More structured interviews compared to my previous interview series (also more technical-focused). This might make it more sustainable for me personally to conduct interviews. (And might increase trainability, but the technical requirements would be higher…)
I continue to be interested in doing a pairing program between AI safety researchers and AI researchers for one-on-ones. I haven’t had time to invest in this, but have some preliminary interest and plans.

Pipeline

I also remain firmly interested in “building the ML researcher pipeline” activities, despite not having concrete plans here. These wouldn’t be focuses of the org, but will be something I’m often thinking about when developing surveys and interviews.

After ML researchers are introduced to AI alignment, where do interested researchers go next?
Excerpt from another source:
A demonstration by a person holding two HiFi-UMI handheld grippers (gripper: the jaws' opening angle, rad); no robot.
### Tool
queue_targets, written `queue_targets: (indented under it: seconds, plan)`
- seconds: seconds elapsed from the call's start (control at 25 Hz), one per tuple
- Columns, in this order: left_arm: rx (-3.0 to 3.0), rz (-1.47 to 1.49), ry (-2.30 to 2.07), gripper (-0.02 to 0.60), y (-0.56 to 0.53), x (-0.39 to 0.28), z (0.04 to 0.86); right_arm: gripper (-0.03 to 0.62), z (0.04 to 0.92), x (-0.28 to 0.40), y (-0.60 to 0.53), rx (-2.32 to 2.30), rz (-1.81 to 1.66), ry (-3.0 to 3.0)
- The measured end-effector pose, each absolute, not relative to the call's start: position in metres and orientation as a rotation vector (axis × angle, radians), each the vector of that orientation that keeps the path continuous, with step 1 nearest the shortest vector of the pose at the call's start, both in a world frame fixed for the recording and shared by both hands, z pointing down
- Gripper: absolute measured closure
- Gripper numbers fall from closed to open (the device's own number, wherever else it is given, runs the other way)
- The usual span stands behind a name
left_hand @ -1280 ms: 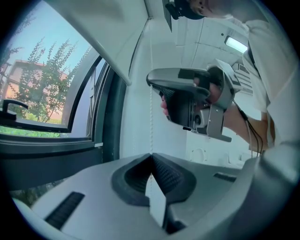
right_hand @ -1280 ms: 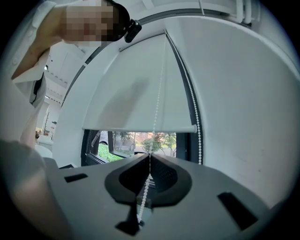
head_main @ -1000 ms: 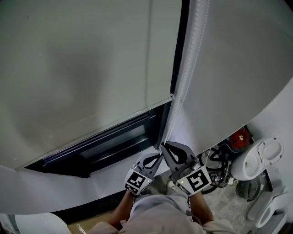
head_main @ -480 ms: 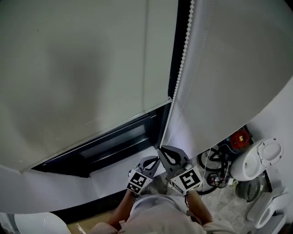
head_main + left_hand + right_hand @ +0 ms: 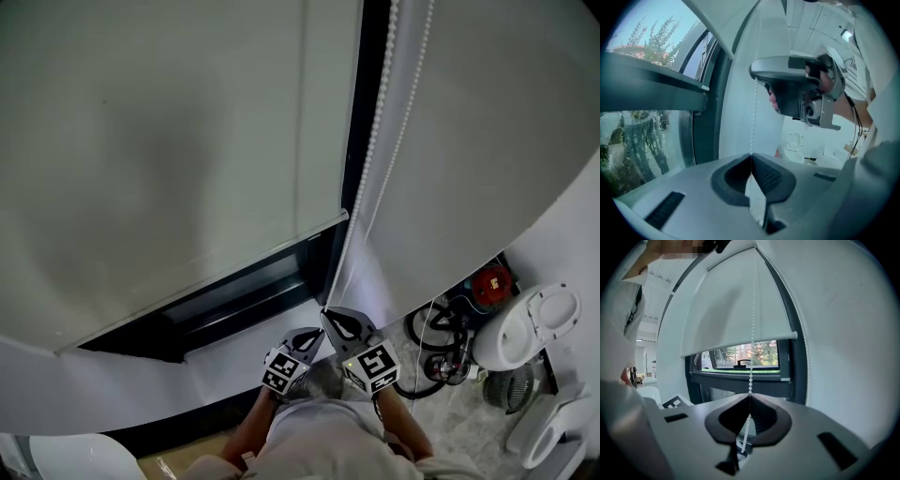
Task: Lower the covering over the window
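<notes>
A white roller blind covers most of the dark-framed window; a strip of glass shows under its bottom bar. A white bead chain hangs beside the frame in two strands. Low in the head view, my left gripper and right gripper sit close together, the right slightly higher. Each is shut on the chain. In the left gripper view the chain rises from the closed left gripper to the right gripper above. The right gripper clamps the chain, which runs on through the jaws.
White wall flanks the window on the right. On the floor at the right lie black cables, a red device, a white round-lidded fixture and a small fan. The person's sleeves fill the bottom middle.
Both grippers have come down together, still shut on the bead chain. The blind's bottom bar sits a little lower over the glass.
</notes>
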State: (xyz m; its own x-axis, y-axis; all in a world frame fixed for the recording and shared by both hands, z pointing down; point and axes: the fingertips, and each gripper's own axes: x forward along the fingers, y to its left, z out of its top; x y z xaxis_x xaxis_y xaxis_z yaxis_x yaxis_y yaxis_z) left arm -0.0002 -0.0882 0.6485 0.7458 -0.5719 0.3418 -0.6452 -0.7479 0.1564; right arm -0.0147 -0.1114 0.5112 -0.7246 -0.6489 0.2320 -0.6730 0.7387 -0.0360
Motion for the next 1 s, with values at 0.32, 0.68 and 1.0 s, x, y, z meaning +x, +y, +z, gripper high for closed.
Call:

Is there something they can do before the AGISF AI alignment curriculum?
We probably need new materials aimed specifically at AI researchers.
- We haven’t tested all the existing introductory material, but the intended audience does seem to matter a lot for reception, and I’d definitely take more options.
- One next-step need: If an ML researcher comes from [x subfield] and is interested in working on an alignment research project, what are the existing current papers they should read?
Prizes to work on AI alignment projects is something I haven’t looked into, but still seems potentially quite good – how can those be integrated better into the pipeline? (CAIS’s work)
Having AI safety workshops at the major conferences also seems good – is that covered adequately? (CAIS and others)
Thoughts I’ve been hearing around: peer review for AI alignment papers, prediction markets / forecasting training

Interested in funding me?

The above thus constitutes my rough plans for a “survey + interview(?) field-building org aimed at ML researchers”! I’m going to put together a more detailed plan in the next month and apply to Open Phil and probably SFF. (I’ve talked with Open Phil some already; they’re interested in seeing a full grant proposal from me.)

However, I’m also interested in talking to individual donors who want more of this stuff done, or have specific projects they’d be excited about funding. This is not a strong bid at all – I’ll get it sorted one way or another, and I’m personally financially stable. But if you happened to be interested in this work, I have a 501(c)(3) setup such that donations are tax deductible, and I’d like to chat about what you think field-building priorities are and how that may intersect with my plans.

Timeline: I anticipate taking a pause from this work for ~2-5 months pretty soon. This is mostly to explore some different field-building / ops experiences while I wait for funding evaluations. After that, I’ll be making a choice about whether to continue AISFB Hub-like activities, or work for a different org where I can do AI safety fieldbuilding. While my future plans are quite uncertain and subject to revision, my current best guess is that I’ll want to return to running this org, and ease and continuity of funding is likely to be a major crux.

Conclusion

And that’s all, folks. It’s been a really cool ride for me – thanks so much for everyone who contributed to the AISFB Hub! Looking forward to whatever comes next, and very happy to discuss.